- Directed by: Edward Ludwig
- Written by: Winston Miller
- Story by: David Duncan
- Produced by: William H. Pine William C. Thomas
- Starring: Fernando Lamas Rhonda Fleming Brian Keith
- Cinematography: Lionel Lindon
- Edited by: Howard Smith
- Music by: Gregory Stone
- Color process: Technicolor
- Production company: Pine-Thomas Productions
- Distributed by: Paramount Pictures
- Release date: February 12, 1954;
- Running time: 91 minutes
- Country: United States
- Language: English

= Jivaro (film) =

1954 film by Edward Ludwig

Jivaro (also known as Lost Treasure of the Amazon) is a 1954 American 3-D adventure film directed by Edward Ludwig and starring Fernando Lamas, Rhonda Fleming and Brian Keith. Publicity material for the film translates Jivaro as "headhunters of the Amazon". Originally filmed in 3-D, due to a decline in interest Jivaro was not presented in that format in its original 1954 theatrical release. It finally had its 3-D debut on September 17, 2006, at "The World 3-D Expo" in Hollywood.

==Plot==
Alice Parker (Fleming) arrives at the Brazilian trading outpost of Rio Galdez (Lamas) in search of her fiancé (Denning), an alcoholic engineer who has ventured into dangerous Jívaro territory on a quest for gold.

==Cast==
- Fernando Lamas as Rio Galdez
- Rhonda Fleming as Alice Parker
- Brian Keith as Tony
- Lon Chaney Jr. as Pedro Martines (as Lon Chaney)
- Richard Denning as Jerry Russell
- Rita Moreno as Maroa
- Marvin Miller as Jivaro Chief Kovanti
- Morgan Farley as Vinny
- Pascual García Peña as Sylvester, Rio's aide
- Nestor Paiva as Jacques
- Charles Lung as The Padre (as Charlie Lung)

==Production==
In April 1952, Pine-Thomas Productions announced they had bought the novel Morro Treasure by David Duncan and hired Duncan to write the script.

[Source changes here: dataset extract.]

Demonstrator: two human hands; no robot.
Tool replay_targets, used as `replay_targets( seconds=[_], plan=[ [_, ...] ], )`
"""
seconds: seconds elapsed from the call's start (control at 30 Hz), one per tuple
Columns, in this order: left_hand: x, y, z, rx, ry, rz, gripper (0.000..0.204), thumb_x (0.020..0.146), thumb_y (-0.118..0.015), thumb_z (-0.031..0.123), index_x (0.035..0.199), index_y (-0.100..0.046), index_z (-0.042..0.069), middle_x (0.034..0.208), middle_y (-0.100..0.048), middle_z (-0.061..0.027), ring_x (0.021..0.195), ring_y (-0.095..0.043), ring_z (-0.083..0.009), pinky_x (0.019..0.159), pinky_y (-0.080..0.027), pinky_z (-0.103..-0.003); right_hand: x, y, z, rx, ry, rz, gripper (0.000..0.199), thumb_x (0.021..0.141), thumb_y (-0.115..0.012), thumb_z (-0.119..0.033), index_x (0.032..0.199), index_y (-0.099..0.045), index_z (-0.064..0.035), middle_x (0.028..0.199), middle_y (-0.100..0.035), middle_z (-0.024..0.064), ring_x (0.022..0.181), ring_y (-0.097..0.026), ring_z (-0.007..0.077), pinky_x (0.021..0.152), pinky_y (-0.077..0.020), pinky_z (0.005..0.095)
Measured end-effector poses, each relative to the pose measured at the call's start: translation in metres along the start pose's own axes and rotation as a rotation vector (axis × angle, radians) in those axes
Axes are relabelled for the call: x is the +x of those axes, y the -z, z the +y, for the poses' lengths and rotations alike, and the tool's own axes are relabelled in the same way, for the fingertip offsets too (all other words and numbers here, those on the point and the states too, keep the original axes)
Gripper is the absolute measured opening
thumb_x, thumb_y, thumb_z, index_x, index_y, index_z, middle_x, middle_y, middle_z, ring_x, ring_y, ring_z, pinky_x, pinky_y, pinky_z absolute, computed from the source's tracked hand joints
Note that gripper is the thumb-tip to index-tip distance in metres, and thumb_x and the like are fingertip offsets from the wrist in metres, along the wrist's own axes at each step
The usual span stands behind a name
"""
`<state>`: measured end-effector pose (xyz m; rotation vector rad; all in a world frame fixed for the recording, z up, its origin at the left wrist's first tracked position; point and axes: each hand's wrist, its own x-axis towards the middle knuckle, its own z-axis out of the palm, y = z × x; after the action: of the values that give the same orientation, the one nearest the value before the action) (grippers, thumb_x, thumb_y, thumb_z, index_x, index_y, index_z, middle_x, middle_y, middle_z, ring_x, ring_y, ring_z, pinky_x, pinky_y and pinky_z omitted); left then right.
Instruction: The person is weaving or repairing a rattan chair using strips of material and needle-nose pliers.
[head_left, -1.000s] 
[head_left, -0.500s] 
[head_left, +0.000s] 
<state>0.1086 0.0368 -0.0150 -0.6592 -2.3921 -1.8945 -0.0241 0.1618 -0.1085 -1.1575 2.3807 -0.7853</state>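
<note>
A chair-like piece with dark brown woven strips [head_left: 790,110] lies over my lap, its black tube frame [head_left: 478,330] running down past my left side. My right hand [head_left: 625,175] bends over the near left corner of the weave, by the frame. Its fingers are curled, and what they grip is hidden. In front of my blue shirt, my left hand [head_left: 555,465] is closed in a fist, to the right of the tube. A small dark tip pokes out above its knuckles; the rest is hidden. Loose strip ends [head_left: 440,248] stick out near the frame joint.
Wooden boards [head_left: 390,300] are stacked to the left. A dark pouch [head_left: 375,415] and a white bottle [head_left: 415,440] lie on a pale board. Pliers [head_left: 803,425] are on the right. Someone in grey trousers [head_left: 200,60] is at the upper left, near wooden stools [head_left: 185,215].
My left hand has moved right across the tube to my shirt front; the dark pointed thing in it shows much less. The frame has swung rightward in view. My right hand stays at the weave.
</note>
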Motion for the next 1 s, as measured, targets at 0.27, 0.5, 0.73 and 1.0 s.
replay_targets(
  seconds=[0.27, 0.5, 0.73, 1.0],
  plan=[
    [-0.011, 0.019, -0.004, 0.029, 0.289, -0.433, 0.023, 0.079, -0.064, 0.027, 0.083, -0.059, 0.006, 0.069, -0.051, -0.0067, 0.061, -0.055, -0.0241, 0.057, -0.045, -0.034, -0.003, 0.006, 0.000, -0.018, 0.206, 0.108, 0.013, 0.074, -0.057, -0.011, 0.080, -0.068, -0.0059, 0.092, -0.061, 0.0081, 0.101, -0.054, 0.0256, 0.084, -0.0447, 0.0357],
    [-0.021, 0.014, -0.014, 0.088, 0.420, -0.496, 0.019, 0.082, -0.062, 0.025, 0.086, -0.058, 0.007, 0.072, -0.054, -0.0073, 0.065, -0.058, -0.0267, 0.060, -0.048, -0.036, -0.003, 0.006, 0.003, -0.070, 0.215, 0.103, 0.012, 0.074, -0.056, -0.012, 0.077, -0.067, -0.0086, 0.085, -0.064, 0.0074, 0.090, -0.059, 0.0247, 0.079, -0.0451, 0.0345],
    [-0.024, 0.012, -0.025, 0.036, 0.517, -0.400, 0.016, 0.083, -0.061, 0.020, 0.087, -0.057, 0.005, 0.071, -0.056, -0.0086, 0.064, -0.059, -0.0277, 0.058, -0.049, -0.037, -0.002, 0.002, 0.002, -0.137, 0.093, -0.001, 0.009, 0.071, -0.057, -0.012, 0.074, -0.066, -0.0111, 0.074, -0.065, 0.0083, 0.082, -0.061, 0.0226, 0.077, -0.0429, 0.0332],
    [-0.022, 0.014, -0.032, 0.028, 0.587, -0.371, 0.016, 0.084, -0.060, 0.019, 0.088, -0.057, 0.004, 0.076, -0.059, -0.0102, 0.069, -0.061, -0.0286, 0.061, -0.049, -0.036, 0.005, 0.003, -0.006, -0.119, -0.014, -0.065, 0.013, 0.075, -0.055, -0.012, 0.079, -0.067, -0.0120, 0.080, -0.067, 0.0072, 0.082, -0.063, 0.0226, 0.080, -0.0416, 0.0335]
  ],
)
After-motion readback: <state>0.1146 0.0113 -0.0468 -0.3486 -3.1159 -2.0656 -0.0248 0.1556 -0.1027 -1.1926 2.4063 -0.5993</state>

The film was known as Lost Treasure of the Amazon. In August John Payne was announced as star as part of a two-picture contract with Pine Thomas, the other being High Voltage. Payne ended up not appearing in the film and High Voltage was never made.

Rhonda Fleming and Fernando Lamas were cast in April 1953.